MEMOIR: In 1971 Barry Norman was attending a lunch for television critics at the Dorchester Hotel in London. Afterwards, in the men's toilet, he found himself standing next to an old friend, Martin Jackson, who asked, "How do you fancy going on television?"

"What for?" Norman asked. "Oh, I dunno," Jackson replied. "Twenty-five quid, a few gin and tonics, a couple of sarnies and a car home, I suppose." That conversation led to Norman making regular appearances on the arts discussion show, Late Night Line-Up, and a year later he was offered the job of presenting the BBC movie show, Film 72. He worked on that show through its annual reincarnations until it reached Film 98, when he left the BBC to go to Sky. Such was his impact on the show that his departure from the BBC was the second biggest story that night on the BBC news, just after a report from the conflict in Kosovo.

Norman's book - which he describes as "not so much an autobiography as a memoir, a collection of reminiscences" - is on page 198 by the time he reaches that fateful meeting in the Dorchester toilets in 1971. There is, after all, a lot more to Barry Norman than pontificating about the week's new cinema releases.

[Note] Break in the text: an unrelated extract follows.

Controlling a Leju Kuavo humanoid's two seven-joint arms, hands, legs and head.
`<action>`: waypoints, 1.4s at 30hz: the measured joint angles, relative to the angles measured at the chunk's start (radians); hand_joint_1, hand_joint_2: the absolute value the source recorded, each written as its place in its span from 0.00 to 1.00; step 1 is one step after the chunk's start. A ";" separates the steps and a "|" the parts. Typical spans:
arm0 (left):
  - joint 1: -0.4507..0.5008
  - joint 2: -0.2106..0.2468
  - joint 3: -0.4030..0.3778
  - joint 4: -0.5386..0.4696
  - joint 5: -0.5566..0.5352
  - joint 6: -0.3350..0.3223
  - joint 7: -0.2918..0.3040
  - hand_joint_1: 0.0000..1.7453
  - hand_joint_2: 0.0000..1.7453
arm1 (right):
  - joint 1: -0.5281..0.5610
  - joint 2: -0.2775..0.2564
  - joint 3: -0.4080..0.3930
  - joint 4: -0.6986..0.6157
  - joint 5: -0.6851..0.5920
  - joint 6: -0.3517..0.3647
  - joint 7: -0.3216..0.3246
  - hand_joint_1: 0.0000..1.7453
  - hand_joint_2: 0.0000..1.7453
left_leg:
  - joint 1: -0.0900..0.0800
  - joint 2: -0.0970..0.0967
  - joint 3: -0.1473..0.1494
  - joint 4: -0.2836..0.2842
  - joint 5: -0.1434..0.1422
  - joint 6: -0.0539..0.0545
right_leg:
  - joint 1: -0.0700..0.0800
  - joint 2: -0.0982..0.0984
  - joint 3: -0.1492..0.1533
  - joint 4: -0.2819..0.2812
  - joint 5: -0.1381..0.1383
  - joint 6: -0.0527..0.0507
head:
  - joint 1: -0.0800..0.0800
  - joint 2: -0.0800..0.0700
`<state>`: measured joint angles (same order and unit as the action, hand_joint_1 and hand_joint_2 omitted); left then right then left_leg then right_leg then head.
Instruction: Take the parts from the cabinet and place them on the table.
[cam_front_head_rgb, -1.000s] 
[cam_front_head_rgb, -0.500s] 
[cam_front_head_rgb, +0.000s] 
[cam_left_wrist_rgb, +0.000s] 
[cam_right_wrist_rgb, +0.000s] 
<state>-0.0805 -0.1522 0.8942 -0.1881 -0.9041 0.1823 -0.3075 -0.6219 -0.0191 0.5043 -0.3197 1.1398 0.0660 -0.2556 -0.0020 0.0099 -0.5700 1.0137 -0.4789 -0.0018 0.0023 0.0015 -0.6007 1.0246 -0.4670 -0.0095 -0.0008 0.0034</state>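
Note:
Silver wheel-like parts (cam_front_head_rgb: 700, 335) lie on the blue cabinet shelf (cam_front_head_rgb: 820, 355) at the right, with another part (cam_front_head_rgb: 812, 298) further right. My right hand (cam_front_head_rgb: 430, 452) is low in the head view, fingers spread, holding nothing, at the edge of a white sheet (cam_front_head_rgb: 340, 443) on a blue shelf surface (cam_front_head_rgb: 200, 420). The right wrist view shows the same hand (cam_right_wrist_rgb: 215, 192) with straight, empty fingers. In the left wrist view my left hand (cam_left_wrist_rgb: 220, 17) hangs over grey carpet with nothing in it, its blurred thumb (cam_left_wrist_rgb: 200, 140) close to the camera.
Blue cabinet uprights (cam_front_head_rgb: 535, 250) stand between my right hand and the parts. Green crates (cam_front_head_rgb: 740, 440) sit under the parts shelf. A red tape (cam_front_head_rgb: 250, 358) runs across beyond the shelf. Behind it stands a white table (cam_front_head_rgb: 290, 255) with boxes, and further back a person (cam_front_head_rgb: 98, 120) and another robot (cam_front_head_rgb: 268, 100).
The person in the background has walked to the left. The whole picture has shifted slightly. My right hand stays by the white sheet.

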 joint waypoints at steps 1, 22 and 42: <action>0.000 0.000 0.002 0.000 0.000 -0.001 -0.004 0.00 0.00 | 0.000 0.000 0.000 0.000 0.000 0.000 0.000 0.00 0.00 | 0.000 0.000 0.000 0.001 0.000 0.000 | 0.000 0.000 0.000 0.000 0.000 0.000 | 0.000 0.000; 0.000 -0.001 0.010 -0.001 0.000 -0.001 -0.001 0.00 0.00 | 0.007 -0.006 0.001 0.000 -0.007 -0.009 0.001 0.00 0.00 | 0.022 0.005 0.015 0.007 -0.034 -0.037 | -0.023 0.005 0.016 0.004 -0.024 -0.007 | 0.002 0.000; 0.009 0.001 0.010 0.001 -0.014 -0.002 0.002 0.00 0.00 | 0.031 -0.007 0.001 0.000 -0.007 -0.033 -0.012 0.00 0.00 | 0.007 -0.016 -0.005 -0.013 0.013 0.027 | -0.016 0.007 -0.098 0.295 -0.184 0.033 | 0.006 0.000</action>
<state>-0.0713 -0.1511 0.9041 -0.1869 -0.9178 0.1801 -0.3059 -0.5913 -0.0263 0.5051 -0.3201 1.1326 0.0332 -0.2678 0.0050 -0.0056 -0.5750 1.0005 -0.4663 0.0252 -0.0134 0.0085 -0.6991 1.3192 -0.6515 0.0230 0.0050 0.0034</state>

The book's preface begins earlier in 1971, on the night in March when he was made redundant at the Daily Mail, during a purge that claimed 131 jobs and became known as The Night of the Long Envelopes. He was the paper's show business editor at the time and suddenly finding himself out of work came as a shock to the system to a man who had been working as a journalist for 20 years in London and South Africa. He was 37 at the time, married with two children and a mortgage.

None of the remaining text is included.